## What is expected
Exclude the pictures and reproduce the remaining data exactly as written.

------------------------------------------------------------

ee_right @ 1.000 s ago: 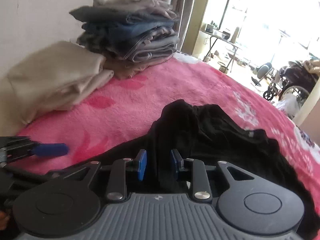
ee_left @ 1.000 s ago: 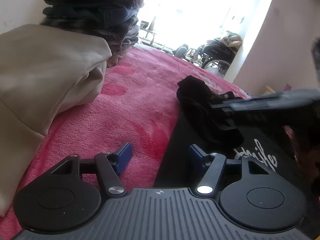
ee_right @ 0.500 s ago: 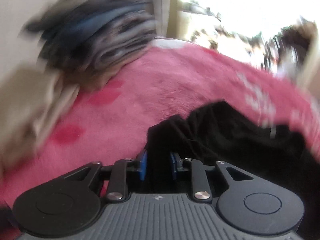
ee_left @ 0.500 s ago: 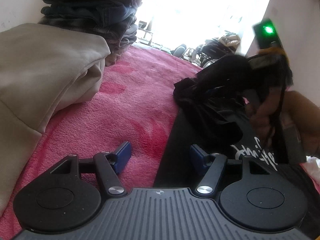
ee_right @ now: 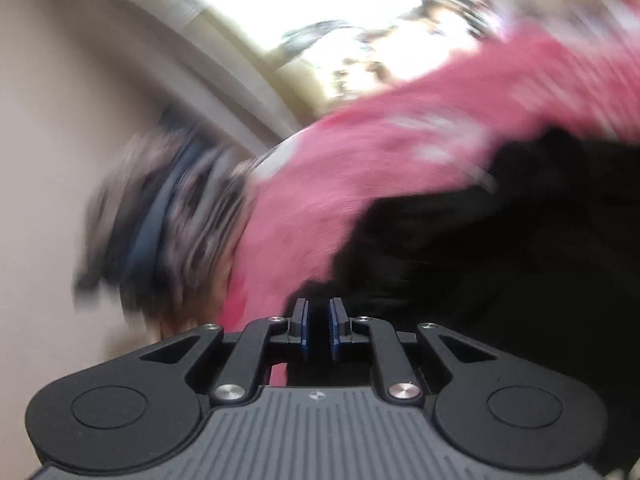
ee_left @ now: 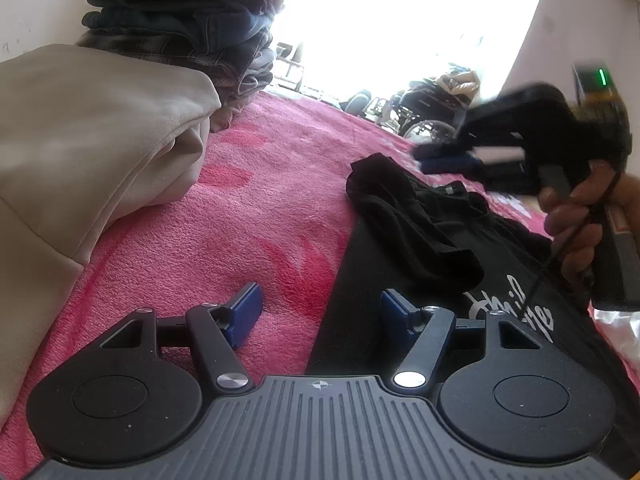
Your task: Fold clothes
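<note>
Left wrist view. The left gripper (ee_left: pixel 318 312) stands with its jaws wide apart and nothing between them, one pad over the pink blanket (ee_left: pixel 256 200), the other over the near edge of the black T-shirt (ee_left: pixel 404 280). The T-shirt lies on the blanket, its near part flat with white script lettering showing, its far part bunched into a loose heap. Judgement: a light, limp knit that will sag and drag rather than hold a line; best taken at a hem edge or corner with a thin pinch, since a grip on the heap would gather several layers. The right gripper (ee_left: pixel 444 164) is raised above the far end of the shirt in the person's hand (ee_left: pixel 576 220), blurred, its blue pads close together; no cloth is seen hanging from it. A folded beige garment (ee_left: pixel 92 140) sits on the left, with a stack of folded clothes (ee_left: pixel 180 36) behind it, both well apart from the shirt. Wheelchairs stand beyond the bed.

Right wrist view. Heavily blurred. The right gripper (ee_right: pixel 318 328) shows a narrow gap, with daylight-free dark between the pads; whether a fold is caught there cannot be told. Black fabric fills the right side, the blanket the centre. Nothing obstructs the shirt itself.
</note>
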A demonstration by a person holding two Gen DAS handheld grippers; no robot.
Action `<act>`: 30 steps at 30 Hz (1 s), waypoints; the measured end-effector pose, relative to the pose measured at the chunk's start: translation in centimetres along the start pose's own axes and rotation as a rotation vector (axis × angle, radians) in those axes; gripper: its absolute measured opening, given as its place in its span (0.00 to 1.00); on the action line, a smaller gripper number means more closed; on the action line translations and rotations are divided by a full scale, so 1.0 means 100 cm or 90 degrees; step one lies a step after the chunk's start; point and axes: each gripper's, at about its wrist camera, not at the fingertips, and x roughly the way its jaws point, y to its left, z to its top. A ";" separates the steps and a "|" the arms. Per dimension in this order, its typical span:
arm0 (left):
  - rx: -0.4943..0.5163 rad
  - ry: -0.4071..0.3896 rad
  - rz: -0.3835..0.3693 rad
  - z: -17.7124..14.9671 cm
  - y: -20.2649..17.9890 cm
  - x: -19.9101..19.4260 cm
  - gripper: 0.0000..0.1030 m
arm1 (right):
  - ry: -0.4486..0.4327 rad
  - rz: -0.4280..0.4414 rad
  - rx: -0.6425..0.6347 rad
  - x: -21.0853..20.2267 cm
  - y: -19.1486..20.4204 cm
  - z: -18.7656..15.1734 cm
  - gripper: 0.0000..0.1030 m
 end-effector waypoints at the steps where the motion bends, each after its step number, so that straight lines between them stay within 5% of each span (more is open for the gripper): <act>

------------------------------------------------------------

## Solution for this task
ee_right @ 1.000 s ago: 
ee_left @ 1.000 s ago: 
ee_right @ 0.500 s ago: 
ee_left @ 0.500 s ago: 
ee_right @ now: 
ee_left @ now: 
Your task: Fold clothes
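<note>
Left wrist view. The left gripper (ee_left: pixel 318 312) stands with its jaws wide apart and nothing between them, one pad over the pink blanket (ee_left: pixel 256 200), the other over the near edge of the black T-shirt (ee_left: pixel 404 280). The T-shirt lies on the blanket, its near part flat with white script lettering showing, its far part bunched into a loose heap. Judgement: a light, limp knit that will sag and drag rather than hold a line; best taken at a hem edge or corner with a thin pinch, since a grip on the heap would gather several layers. The right gripper (ee_left: pixel 444 164) is raised above the far end of the shirt in the person's hand (ee_left: pixel 576 220), blurred, its blue pads close together; no cloth is seen hanging from it. A folded beige garment (ee_left: pixel 92 140) sits on the left, with a stack of folded clothes (ee_left: pixel 180 36) behind it, both well apart from the shirt. Wheelchairs stand beyond the bed.

Right wrist view. Heavily blurred. The right gripper (ee_right: pixel 318 328) shows a narrow gap, with daylight-free dark between the pads; whether a fold is caught there cannot be told. Black fabric fills the right side, the blanket the centre. Nothing obstructs the shirt itself.
</note>
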A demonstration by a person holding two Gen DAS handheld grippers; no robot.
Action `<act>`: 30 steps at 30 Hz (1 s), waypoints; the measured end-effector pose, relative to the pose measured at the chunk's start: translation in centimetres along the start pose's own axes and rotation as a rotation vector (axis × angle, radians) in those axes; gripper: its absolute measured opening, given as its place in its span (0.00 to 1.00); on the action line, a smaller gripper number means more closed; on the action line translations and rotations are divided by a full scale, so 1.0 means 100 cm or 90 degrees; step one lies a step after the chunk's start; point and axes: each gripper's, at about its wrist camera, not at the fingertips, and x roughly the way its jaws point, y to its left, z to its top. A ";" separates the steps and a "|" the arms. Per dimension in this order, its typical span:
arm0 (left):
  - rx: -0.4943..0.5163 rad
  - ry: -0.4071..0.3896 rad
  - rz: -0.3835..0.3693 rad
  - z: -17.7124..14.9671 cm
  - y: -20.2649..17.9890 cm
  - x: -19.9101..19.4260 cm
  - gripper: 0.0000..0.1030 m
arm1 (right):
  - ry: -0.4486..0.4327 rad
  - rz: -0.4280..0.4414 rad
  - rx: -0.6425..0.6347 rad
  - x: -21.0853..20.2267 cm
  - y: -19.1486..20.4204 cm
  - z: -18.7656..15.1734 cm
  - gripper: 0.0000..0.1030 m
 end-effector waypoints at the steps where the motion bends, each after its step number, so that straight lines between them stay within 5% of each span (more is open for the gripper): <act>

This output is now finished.